Print out each entry below exactly; do not carry over any image.

Records from a dataset
++++++

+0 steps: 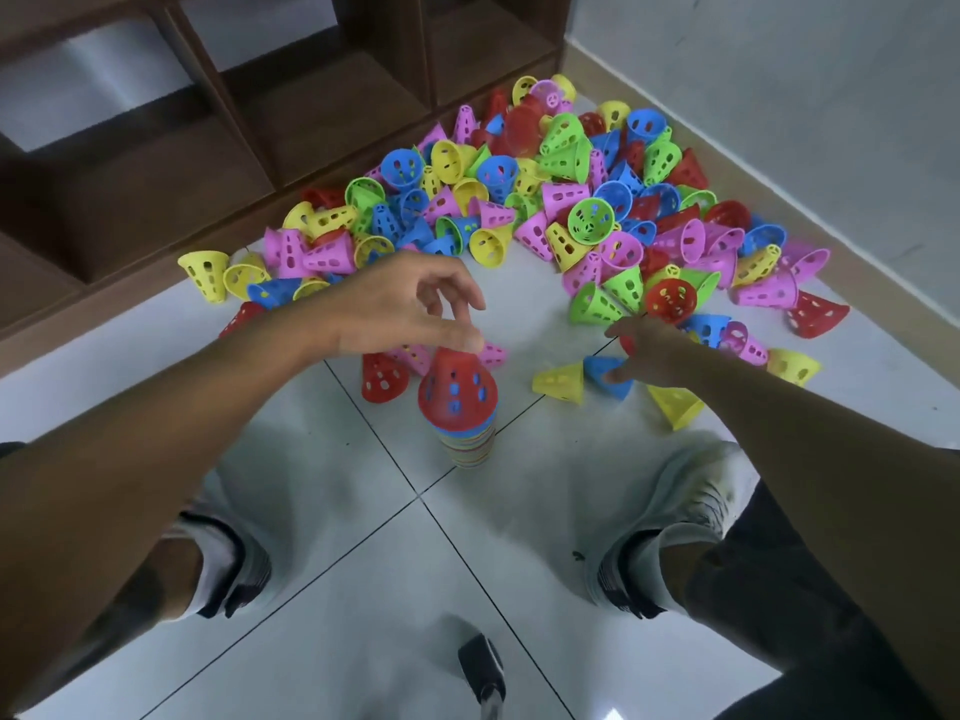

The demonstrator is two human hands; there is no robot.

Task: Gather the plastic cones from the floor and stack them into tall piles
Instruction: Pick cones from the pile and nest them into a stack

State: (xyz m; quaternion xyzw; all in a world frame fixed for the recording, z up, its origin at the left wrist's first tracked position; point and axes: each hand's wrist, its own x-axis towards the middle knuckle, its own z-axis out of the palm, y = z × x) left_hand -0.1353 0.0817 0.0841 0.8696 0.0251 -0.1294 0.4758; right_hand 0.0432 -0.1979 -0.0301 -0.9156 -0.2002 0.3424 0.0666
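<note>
A tall stack of cones [466, 444] stands on the floor between my feet, topped by a red cone [457, 389]. My left hand [405, 309] hovers right over that red cone, fingers loosely curled, thumb at its tip, holding nothing. My right hand [660, 350] reaches to a blue cone [605, 376] lying on the floor; the thumb presses its side and the fingers curl over its far edge, with a bit of red showing under them. A big heap of loose cones [545, 200] in pink, yellow, blue, green and red covers the floor beyond.
A dark wooden shelf unit [260, 106] runs along the back left, a pale wall [779, 96] on the right. Loose yellow cones [561, 381] [678, 405] and a red one [384, 376] lie near the stack. My shoes [675, 517] flank the stack on grey tiles.
</note>
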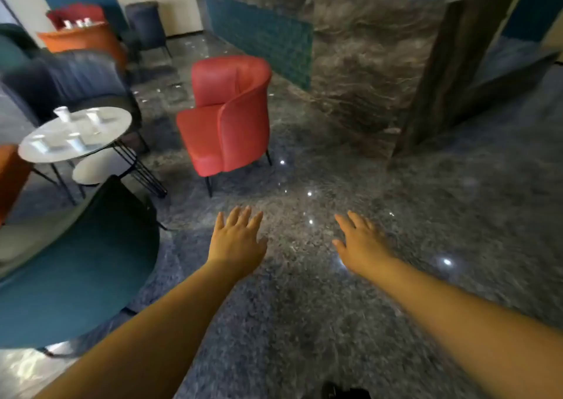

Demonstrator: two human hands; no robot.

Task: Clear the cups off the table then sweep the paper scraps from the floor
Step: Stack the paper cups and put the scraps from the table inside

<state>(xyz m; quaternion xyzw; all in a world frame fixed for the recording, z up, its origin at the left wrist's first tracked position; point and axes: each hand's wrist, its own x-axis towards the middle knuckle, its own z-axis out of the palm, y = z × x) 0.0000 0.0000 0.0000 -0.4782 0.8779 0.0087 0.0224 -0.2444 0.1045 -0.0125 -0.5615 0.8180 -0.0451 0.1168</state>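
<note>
Several white cups point(63, 114) stand on a round white table point(112, 124) at the left of the view. More cups point(77, 23) stand on a second table far back at the left, blurred. My left hand point(236, 240) and my right hand point(361, 241) are stretched out over the dark speckled floor point(304, 307), palms down, fingers straight, holding nothing. Both hands are well to the right of the round table and apart from it. I see no paper scraps on the floor here; the bright dots are light reflections.
A red armchair point(228, 115) stands just beyond my hands. A teal chair point(76, 261) is close at my lower left, a dark blue one point(76, 78) behind the table. A marble counter point(365, 63) with a wooden end panel point(432, 72) rises at the right.
</note>
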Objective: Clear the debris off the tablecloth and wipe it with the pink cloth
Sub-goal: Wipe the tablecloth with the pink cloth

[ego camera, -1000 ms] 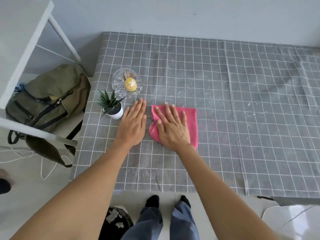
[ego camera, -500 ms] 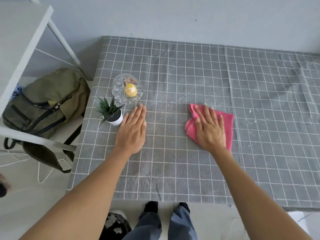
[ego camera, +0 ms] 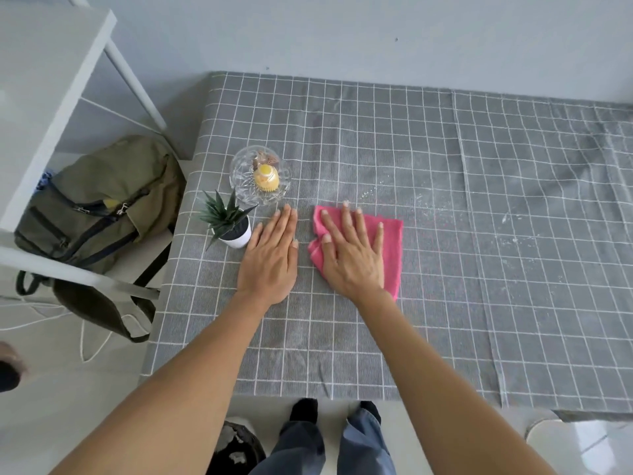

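Pink cloth [ego camera: 387,245]: folded, flat on the tablecloth [ego camera: 445,320], near its front-left part.
Right hand [ego camera: 352,255]: on top of the cloth, fingers straight and spread, palm down; likely to press a wide patch while wiping.
Left hand [ego camera: 270,258]: flat on bare tablecloth just beside the cloth, fingers straight and together; probably pins the fabric against bunching.
Debris [ego camera: 507,219]: pale specks to the right, not yet wiped.
Potted plant [ego camera: 227,222], glass dish [ego camera: 260,174]: just beyond the left hand.
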Motion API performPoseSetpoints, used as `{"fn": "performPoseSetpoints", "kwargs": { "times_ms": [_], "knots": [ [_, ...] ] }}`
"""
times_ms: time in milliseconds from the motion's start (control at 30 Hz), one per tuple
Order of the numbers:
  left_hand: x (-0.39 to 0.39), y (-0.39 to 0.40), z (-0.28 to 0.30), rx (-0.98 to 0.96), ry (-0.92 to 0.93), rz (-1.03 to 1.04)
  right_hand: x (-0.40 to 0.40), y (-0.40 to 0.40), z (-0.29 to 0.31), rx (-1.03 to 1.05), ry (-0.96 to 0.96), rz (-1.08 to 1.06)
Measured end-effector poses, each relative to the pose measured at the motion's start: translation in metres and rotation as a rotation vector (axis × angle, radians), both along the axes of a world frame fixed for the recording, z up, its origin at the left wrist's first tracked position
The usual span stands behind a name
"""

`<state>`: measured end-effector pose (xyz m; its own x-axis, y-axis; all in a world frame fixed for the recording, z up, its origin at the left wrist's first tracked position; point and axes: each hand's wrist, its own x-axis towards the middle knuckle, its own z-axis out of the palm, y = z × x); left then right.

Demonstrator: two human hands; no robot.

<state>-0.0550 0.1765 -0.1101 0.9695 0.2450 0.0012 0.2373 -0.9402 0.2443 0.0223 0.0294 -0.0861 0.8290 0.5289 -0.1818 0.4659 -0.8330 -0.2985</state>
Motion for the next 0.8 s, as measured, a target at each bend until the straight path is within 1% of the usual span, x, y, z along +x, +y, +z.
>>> {"fn": "performPoseSetpoints", "kwargs": {
  "times_ms": [100,200,333,433,667,733,800],
  "knots": [
    [0.001,0.000,0.001,-0.001,0.000,-0.009,-0.002,0.000,-0.001,0.010,-0.005,0.074],
    [0.001,0.001,0.001,-0.019,0.013,-0.009,0.013,-0.023,-0.003,-0.020,-0.028,0.101],
    [0.000,0.003,0.000,-0.031,0.006,-0.015,0.037,-0.069,-0.002,-0.071,-0.020,-0.072],
    [0.000,0.003,-0.001,-0.030,0.002,-0.015,0.043,-0.088,0.000,-0.057,-0.004,-0.177],
    [0.000,0.002,0.000,-0.016,0.003,0.001,0.031,-0.067,-0.001,-0.039,0.015,-0.240],
    [0.001,0.001,-0.001,-0.011,0.006,0.004,0.023,-0.055,0.000,-0.034,0.019,-0.197],
    [0.001,0.001,-0.001,-0.006,0.004,0.008,0.010,-0.037,0.002,-0.022,0.023,-0.111]
  ]
}}
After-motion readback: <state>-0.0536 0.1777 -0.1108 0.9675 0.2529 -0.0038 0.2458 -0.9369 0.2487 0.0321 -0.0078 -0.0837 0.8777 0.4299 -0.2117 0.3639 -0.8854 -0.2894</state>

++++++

**Reply to the task**
+0 steps: 

The demonstrator is two human hands; there is no robot.

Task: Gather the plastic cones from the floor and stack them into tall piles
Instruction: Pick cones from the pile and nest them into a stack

State: (xyz m; quaternion xyzw; all in a world frame fixed for the recording, z up, its origin at the left wrist's first tracked position; point and axes: each hand's wrist, its own x-axis towards the middle knuckle, its own z-axis out of the palm, y = z × x) left_hand -0.1353 0.0817 0.0841 0.8696 0.0251 -0.1294 0.4758; right_hand 0.0432 -0.1979 -0.0301 -0.9156 -0.2002 0.3424 0.0666
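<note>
A tall stack of cones [466, 444] stands on the floor between my feet, topped by a red cone [457, 389]. My left hand [405, 309] hovers right over that red cone, fingers loosely curled, thumb at its tip, holding nothing. My right hand [660, 350] reaches to a blue cone [605, 376] lying on the floor; the thumb presses its side and the fingers curl over its far edge, with a bit of red showing under them. A big heap of loose cones [545, 200] in pink, yellow, blue, green and red covers the floor beyond.
A dark wooden shelf unit [260, 106] runs along the back left, a pale wall [779, 96] on the right. Loose yellow cones [561, 381] [678, 405] and a red one [384, 376] lie near the stack. My shoes [675, 517] flank the stack on grey tiles.
</note>
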
Demonstrator: two human hands; no robot.

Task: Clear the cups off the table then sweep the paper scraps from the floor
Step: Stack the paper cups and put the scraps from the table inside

<state>(xyz m; quaternion xyzw; all in a world frame fixed for the recording, z up, its origin at the left wrist's first tracked position; point and axes: each hand's wrist, its own x-axis towards the middle knuckle, its own z-axis out of the palm, y = z × x) 0.0000 0.0000 0.0000 -0.4782 0.8779 0.0087 0.0224 -0.2444 0.1045 -0.0125 -0.5615 0.8180 -0.0451 0.1168</state>
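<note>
Several white cups point(63, 114) stand on a round white table point(112, 124) at the left of the view. More cups point(77, 23) stand on a second table far back at the left, blurred. My left hand point(236, 240) and my right hand point(361, 241) are stretched out over the dark speckled floor point(304, 307), palms down, fingers straight, holding nothing. Both hands are well to the right of the round table and apart from it. I see no paper scraps on the floor here; the bright dots are light reflections.
A red armchair point(228, 115) stands just beyond my hands. A teal chair point(76, 261) is close at my lower left, a dark blue one point(76, 78) behind the table. A marble counter point(365, 63) with a wooden end panel point(432, 72) rises at the right.
</note>
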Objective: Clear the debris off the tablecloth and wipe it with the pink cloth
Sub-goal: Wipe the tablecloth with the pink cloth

[ego camera, -1000 ms] 
[ego camera, -500 ms] 
[ego camera, +0 ms] 

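Pink cloth [ego camera: 387,245]: folded, flat on the tablecloth [ego camera: 445,320], near its front-left part.
Right hand [ego camera: 352,255]: on top of the cloth, fingers straight and spread, palm down; likely to press a wide patch while wiping.
Left hand [ego camera: 270,258]: flat on bare tablecloth just beside the cloth, fingers straight and together; probably pins the fabric against bunching.
Debris [ego camera: 507,219]: pale specks to the right, not yet wiped.
Potted plant [ego camera: 227,222], glass dish [ego camera: 260,174]: just beyond the left hand.
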Motion API performPoseSetpoints, used as `{"fn": "performPoseSetpoints", "kwargs": { "times_ms": [_], "knots": [ [_, ...] ] }}`
"""
times_ms: time in milliseconds from the motion's start (control at 30 Hz), one per tuple
Order of the numbers:
  left_hand: x (-0.39 to 0.39), y (-0.39 to 0.40), z (-0.28 to 0.30), rx (-0.98 to 0.96), ry (-0.92 to 0.93), rz (-1.03 to 1.04)
  right_hand: x (-0.40 to 0.40), y (-0.40 to 0.40), z (-0.29 to 0.31), rx (-1.03 to 1.05), ry (-0.96 to 0.96), rz (-1.08 to 1.06)
Measured end-effector poses, each relative to the pose measured at the motion's start: translation in metres and rotation as a rotation vector (axis × angle, radians), both along the axes of a world frame fixed for the recording, z up, its origin at the left wrist's first tracked position
The usual span stands behind a name
"""

`<state>`: measured end-effector pose (xyz m; its own x-axis, y-axis; all in a world frame fixed for the recording, z up, its origin at the left wrist's first tracked position; point and axes: each hand's wrist, its own x-axis towards the middle knuckle, its own z-axis out of the palm, y = z × x); left then right.

Demonstrator: two human hands; no robot.

<state>-0.0550 0.1765 -0.1101 0.9695 0.2450 0.0012 0.2373 -0.9402 0.2443 0.0223 0.0294 -0.0861 0.8290 0.5289 -0.1818 0.4659 -0.8330 -0.2985</state>
Motion for the next 0.8 s, as measured, a target at each bend until the straight path is within 1% of the usual span, x, y, z along +x, +y, +z.
>>> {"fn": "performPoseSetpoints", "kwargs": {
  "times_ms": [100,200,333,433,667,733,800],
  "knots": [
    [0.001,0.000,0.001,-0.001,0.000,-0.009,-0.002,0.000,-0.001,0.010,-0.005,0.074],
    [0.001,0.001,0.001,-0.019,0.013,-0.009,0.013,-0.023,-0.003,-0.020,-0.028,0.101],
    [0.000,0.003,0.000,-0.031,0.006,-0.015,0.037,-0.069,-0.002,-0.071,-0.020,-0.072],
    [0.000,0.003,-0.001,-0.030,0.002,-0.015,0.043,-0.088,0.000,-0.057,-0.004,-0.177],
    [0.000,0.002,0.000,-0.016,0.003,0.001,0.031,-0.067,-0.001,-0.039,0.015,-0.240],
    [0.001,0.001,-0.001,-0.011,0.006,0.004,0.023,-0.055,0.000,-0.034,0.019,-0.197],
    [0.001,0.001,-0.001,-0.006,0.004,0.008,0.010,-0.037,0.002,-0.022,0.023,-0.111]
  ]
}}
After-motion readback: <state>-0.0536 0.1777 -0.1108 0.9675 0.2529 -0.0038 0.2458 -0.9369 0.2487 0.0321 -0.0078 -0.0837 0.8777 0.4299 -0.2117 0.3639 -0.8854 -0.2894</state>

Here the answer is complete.